Le baromètre mensuel réalisé par Odoxa pour LCP, Public Sénat et la presse régionale confirme la tendance observée dans les différentes enquêtes d’opinion publiées ces derniers jours : la réforme des retraites plombe la popularité de l’exécutif. Emmanuel Macron et sa Première ministre, Élisabeth Borne, chutent de cinq points, à respectivement 36 % et 31 % de bonnes opinions.

Et cela pourrait encore s’aggraver : en effet, si le conflit social venait à conduire à des blocages, 64 % des sondés en tiendraient le gouvernement pour responsable plutôt que les syndicats (34 %).
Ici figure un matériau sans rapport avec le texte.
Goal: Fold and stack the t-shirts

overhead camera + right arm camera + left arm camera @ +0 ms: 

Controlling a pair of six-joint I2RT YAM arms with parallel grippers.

Seule consolation pour Emmanuel Macron, les Français ont une mauvaise opinion de tous les protagonistes du conflit.

Le leader de la CGT, Philippe Martinez, suscite autant de rejet que le président de la République. Le patron de la CFDT, Laurent Berger, est celui qui s’en sort le moins mal, avec 38 % de bonnes opinions.

Marine Le Pen en embuscade

Ce phénomène du « tous perdants » se retrouve sur la cote d’adhésion des principaux leaders politiques. Tous, ou presque, ont tendance à baisser ce mois-ci.

La chute est particulièrement forte chez ceux que l’opinion identifie comme des partisans de la réforme. Moins cinq pour le porte-parole du gouvernement, Olivier Véran, moins cinq pour le chef des LR, Éric Ciotti, et même moins six pour l’ancien Premier ministre, Édouard Philippe. Si ce dernier reste en tête des personnalités préférées, avec 36 % d’adhésion, il ne compte désormais plus que trois points d’avance sur Marine Le Pen.

Stable à 33 % d’adhésion, la présidente du groupe RN à l’Assemblée nationale apparaît plus que jamais en embuscade.